- BRIEF: Output, exactly and in full, only the lines from the one containing "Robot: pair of" to the last line of the data. Pictures should not appear.

- SOURCE MATERIAL:

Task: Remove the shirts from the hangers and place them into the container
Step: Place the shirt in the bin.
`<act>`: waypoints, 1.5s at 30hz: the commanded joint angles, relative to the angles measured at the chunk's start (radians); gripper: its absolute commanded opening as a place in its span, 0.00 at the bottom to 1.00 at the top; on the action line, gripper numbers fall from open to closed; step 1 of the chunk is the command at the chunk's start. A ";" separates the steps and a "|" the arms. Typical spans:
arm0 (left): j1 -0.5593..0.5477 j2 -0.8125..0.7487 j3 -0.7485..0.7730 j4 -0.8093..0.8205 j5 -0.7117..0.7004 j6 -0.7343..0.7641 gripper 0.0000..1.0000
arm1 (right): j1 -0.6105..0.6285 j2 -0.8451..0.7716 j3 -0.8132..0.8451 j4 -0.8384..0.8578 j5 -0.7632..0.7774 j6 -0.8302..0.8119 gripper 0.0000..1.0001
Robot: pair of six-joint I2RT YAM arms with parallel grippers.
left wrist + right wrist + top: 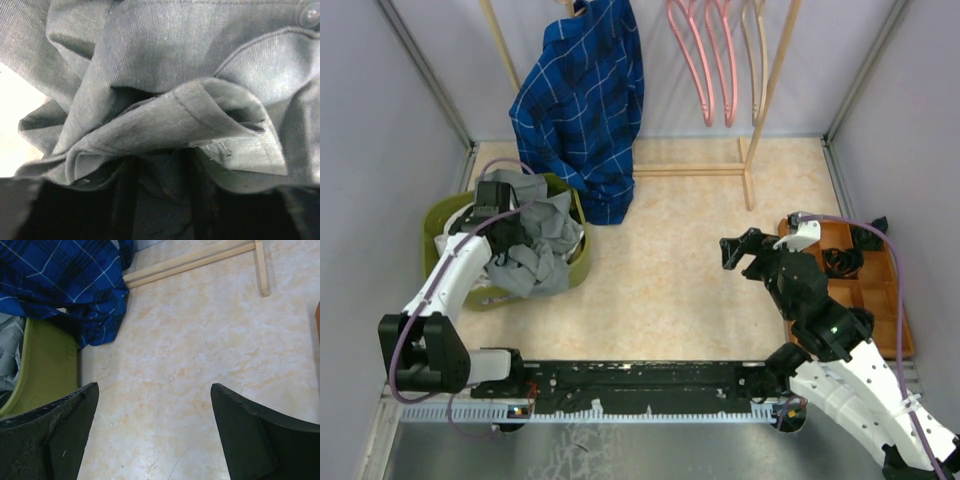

- YOUR RESPONSE:
Robot: pair of six-joint I2RT YAM arms with parallel grippers.
left wrist + right wrist + top: 

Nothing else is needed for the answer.